Although both techniques are quite effective, some studies have found that cognitive therapy is more effective in social anxiety disorders, compared to the exposure technique.

This type of therapy can be done both individually and as a group, as long as all people have similar problems. Group therapy is especially useful for social anxiety disorders.

In addition to the work done in the consultation, it is important that the person carry out the techniques and advice that have been explained to him in his daily life.

Change of lifestyle

Carrying out stress management techniques, as well as meditating, can be very beneficial for people suffering from anxiety disorders, and they usually increase the effect of the therapy.

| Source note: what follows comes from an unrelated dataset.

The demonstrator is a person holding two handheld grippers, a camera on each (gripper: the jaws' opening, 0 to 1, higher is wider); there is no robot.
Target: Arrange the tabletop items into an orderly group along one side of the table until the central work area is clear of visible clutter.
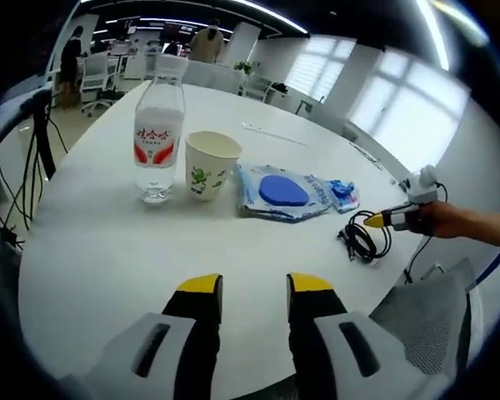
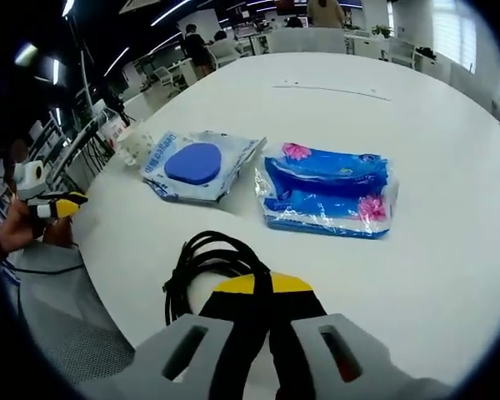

Performing sports on a regular basis has also been shown to have de-stressing effects, although there is no evidence that it can be used as a sole treatment for anxiety disorders. That is, they increase the effectiveness of the treatment, but they are not a treatment by themselves.

We also have to be careful with the foods and substances that we take, foods and stimulating substances such as coffee, certain drugs, and some medications can aggravate the symptoms of anxiety, therefore, it is necessary to consult a doctor if you take any medication. usual way because you are likely to stop taking it.

Increasing and strengthening ties with family and friends also has a very important protective effect for anxiety disorders.


Medication by itself can not cure anxiety disorders, but it can help alleviate some symptoms.

The most used psychotropic drugs to combat the symptoms of anxiety disorders are antidepressants, anxiolytics and beta blockers.


In addition to depression, antidepressants are also effective in treating anxiety disorders. Its effect usually takes a few weeks to notice and can have side effects such as headaches, nausea, and trouble sleeping.

Although side effects are not usually a problem because antidepressants are administered progressively so they do not usually occur or present very mildly.


The anxiolytic often used to treat acute cases of anxiety, such as panic attack, or serious disorders.

The most common drugs used to treat anxiety disorders are benzodiazepines. Although for cases of acute anxiety such as panic attacks or some phobia, antidepressants are usually used initially and then benzodiazepines.


The most commonly used beta-blocking drugs are propranolol and atenolol and its main effect is to alleviate the physical symptoms of anxiety such as tachycardia, tremors, and sweating.

Also Read: Trypophobia: Symptoms, Causes and Treatments

These drugs are usually prescribed for social anxiety disorders since the main fear of people suffering from this disorder is that they are noticing the physical symptoms of anxiety.